**WHAT IS NEEDED:** Your task is to show every line in the listing below that includes "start".
━━━━━━
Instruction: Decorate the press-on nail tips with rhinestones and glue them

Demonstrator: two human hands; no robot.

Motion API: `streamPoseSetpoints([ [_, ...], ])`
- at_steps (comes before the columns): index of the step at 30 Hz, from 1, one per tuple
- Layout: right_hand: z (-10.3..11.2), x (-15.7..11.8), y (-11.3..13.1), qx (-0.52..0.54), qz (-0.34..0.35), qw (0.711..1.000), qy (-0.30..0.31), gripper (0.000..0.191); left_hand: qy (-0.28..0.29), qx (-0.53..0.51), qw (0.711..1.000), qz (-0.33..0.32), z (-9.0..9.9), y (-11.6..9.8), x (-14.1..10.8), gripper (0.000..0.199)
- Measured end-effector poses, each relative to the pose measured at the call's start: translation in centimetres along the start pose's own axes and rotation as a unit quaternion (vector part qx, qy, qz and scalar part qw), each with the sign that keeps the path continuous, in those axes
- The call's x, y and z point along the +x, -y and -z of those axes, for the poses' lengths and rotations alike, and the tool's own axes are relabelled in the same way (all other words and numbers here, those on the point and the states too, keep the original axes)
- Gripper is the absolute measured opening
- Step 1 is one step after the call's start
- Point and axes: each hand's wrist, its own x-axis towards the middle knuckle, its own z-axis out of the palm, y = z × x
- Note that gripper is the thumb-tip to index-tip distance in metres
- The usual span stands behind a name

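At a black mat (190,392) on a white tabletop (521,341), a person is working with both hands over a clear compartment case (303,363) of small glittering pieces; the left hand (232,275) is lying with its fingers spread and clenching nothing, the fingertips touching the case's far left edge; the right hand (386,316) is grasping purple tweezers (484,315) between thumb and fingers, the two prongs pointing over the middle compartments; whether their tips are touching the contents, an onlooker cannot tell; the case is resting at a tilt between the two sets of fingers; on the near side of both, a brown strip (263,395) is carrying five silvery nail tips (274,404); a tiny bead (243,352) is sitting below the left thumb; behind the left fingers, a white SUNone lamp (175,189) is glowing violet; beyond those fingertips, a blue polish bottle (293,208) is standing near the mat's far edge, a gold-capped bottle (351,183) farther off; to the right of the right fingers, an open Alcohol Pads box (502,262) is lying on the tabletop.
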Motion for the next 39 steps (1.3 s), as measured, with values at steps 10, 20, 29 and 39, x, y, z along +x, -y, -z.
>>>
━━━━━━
**ANSWER TO THIS PROBLEM:**
- Measured end-effector poses, each relative to the pose measured at the call's start: translation in centimetres along the start pose's own axes and rotation as a unit quaternion (vector part qx, qy, qz and scalar part qw), each with the sign that keeps the path continuous, in those axes
- Step 1 is one step after the call's start

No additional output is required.